Tyrone Corbin spent 23 NBA seasons as a player, front-office executive and assistant coach preparing for this moment.

And yet, none of it could fully prepare him for this.

Like former Timberwolves teammates Sam Mitchell, Scott Brooks and Sidney Lowe before him, Corbin has ascended from a playing career that beat the odds to become an NBA head coach.

His time came last month, when Jerry Sloan abruptly walked away as Utah's coach after 23 seasons on the job and Corbin stepped forth after seven seasons as Sloan's assistant.

Just days later, the Jazz traded All-Star point guard Deron Williams.

Corbin was asked if he ever could have imagined three or six months ago such change to a franchise that was among the league's most stable.

"I wouldn't have the day before it happened," he said. "Things were going along pretty good. We lost a few games. We weren't playing as well as we could have, but you go through spurts like that during the course of a year. Fortunate or unfortunate, Coach [Sloan] decided to do something different and I was there.

"They felt comfortable enough in me to give me an opportunity to do it. I'm happy to be here."

In one moment, he replaced the most tenured coach in professional sports.
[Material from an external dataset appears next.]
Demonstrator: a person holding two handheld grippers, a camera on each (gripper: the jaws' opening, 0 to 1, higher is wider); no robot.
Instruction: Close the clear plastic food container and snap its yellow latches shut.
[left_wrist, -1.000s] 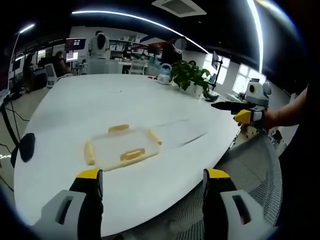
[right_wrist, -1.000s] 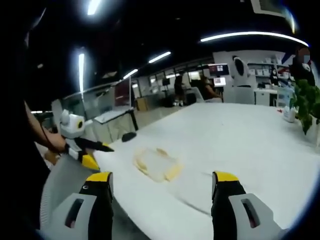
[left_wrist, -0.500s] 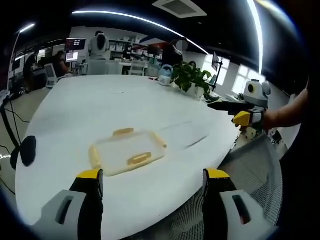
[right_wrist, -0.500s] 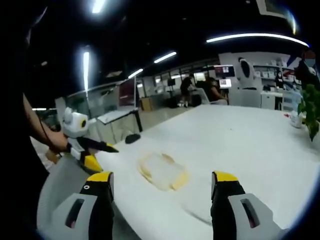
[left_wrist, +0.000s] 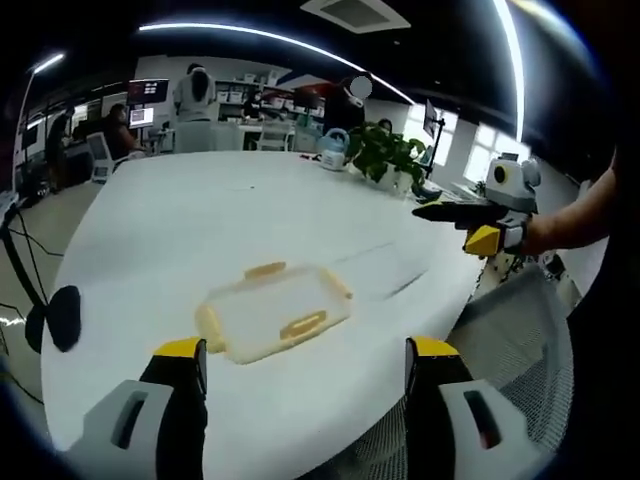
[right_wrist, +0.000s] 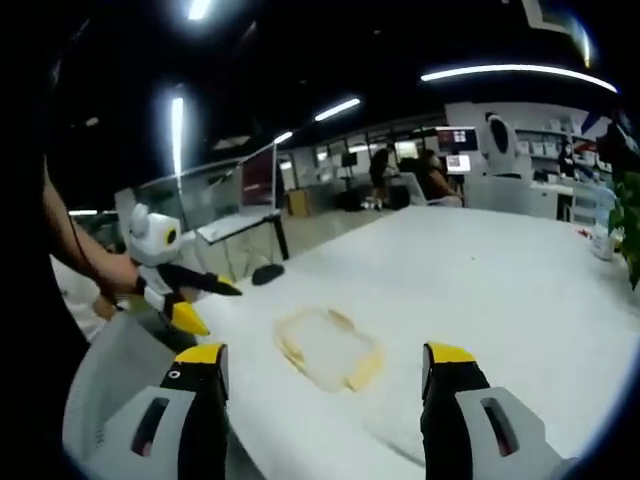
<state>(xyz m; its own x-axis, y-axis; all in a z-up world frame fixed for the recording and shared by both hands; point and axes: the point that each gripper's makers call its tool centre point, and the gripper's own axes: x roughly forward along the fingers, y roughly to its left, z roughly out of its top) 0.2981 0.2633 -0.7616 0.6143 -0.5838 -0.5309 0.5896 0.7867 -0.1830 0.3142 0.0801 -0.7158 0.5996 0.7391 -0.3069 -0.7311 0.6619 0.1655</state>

In almost the next, he lost a transformational point guard in a preemptive strike of a trade that sent Williams to New Jersey for Derrick Favors, Devin Harris and two first-round picks.

Strange how quickly things can change ...

Torn apart and thrust back together by a coaching change and monumental trade and beset by a rash of injuries, the Jazz has struggled. Utah is 5-10 since Sloan retired and now is chasing Memphis for the Western Conference's final playoff spot.

"It's been difficult, it's been difficult for everyone involved," Corbin said. "But the games are still going on. We're all professional. We're paid to play. We're paid to coach, so we got to figure it out and figure it out on the run. We can't feel sorry for ourselves. I can't feel sorry for myself. I can't allow the players to feel sorry for themselves because we made changes in the middle of the run here.

"It's difficult, I understand. It's emotional, I understand that, too. But we got to play."

It's no easy path. Neither was Corbin's journey through the NBA, from second-round pick by San Antonio in 1985 to an expansion draft selection by the Wolves in 1989.

In all, he played for nine different teams in 15 seasons. He played alongside Mitchell, Lowe and Brooks, among many others, for 2 1/2 seasons in Minnesota before he was traded to Utah for Thurl Bailey.

The Wolves won 51 games in those first two seasons under coach Bill Musselman. Scott Roth, Doug West and Tod Murphy from those teams also went on to coaching careers in the NBA or college.

"We were all guys who knew the game, who had to work for everything we got in the league, who understood the game and had to fill a lot of different roles on different teams," Corbin said. "It prepared all of us. Muss did good."